In the light of the objective of discussing the ototoxicity of chloroquine and hydroxychloroquine, the following is highlighted:

  • Chloroquine and hydroxychloroquine have ototoxic action, which can initially go unnoticed if there is no active investigation.
  • BERA appears to be the most sensitive test to detect early ototoxicity. 
  • The use of chloroquine promotes deleterious action in the structures of the inner ear, especially in the stria vascularis, in the glia and ciliated cells. Hydroxychloroquine is believed to promote similar lesions; however, there are no studies on its possible injury mechanism. 

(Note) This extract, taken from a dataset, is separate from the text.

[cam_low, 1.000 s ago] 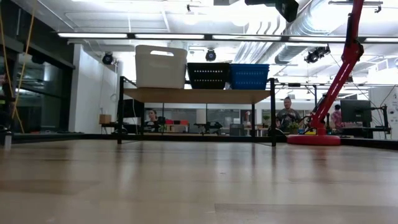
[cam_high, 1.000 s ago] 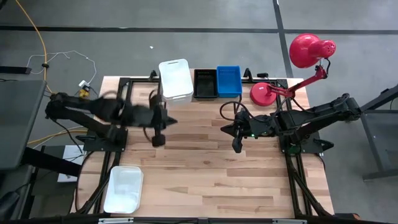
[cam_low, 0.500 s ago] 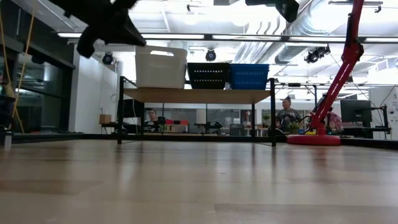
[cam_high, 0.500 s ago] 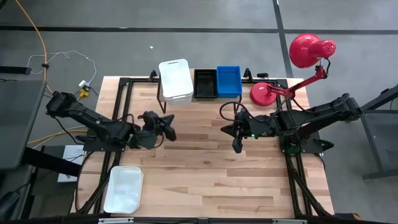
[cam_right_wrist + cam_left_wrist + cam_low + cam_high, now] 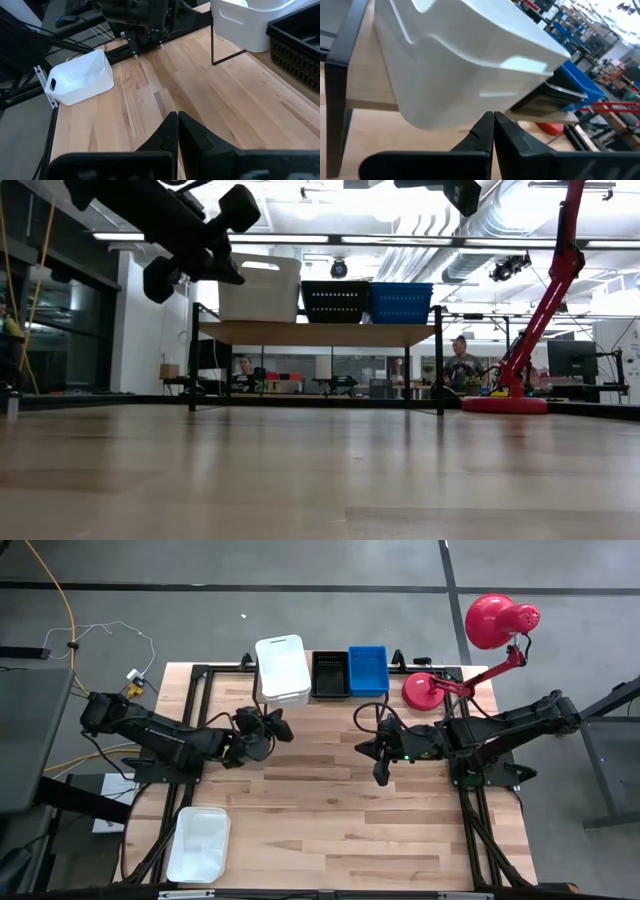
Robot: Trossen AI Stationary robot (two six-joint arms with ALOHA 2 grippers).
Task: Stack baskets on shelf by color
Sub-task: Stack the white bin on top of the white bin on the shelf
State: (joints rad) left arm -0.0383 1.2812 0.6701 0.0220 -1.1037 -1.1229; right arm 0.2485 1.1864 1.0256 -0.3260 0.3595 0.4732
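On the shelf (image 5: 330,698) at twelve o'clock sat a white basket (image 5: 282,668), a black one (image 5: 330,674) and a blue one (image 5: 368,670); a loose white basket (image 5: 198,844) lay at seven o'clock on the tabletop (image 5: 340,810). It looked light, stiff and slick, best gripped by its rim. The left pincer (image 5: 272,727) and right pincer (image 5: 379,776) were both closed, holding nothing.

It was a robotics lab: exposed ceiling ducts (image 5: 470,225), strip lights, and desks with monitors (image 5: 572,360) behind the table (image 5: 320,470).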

  • The time between the use of chloroquine/hydroxychloroquine and the development of complaints is variable and individual, with possible idiosyncratic action of these drugs. 
  • Reversibility of cochleo-vestibular involvement is possible provided the drug is suspended and treatment begins early. Corticoids, non-steroidal anti-inflammatory drugs, plasma expansion and/or antioxidant substances can be used.
  • Chloroquine is capable of causing ototoxicity in fetuses if used during pregnancy. Hydroxychloroquine is considered safe for pregnant women.
  • The significant increase in the use of chloroquine and hydroxychloroquine in the face of the COVID-19 pandemic may represent an escalation of ototoxicity, which should not be neglected.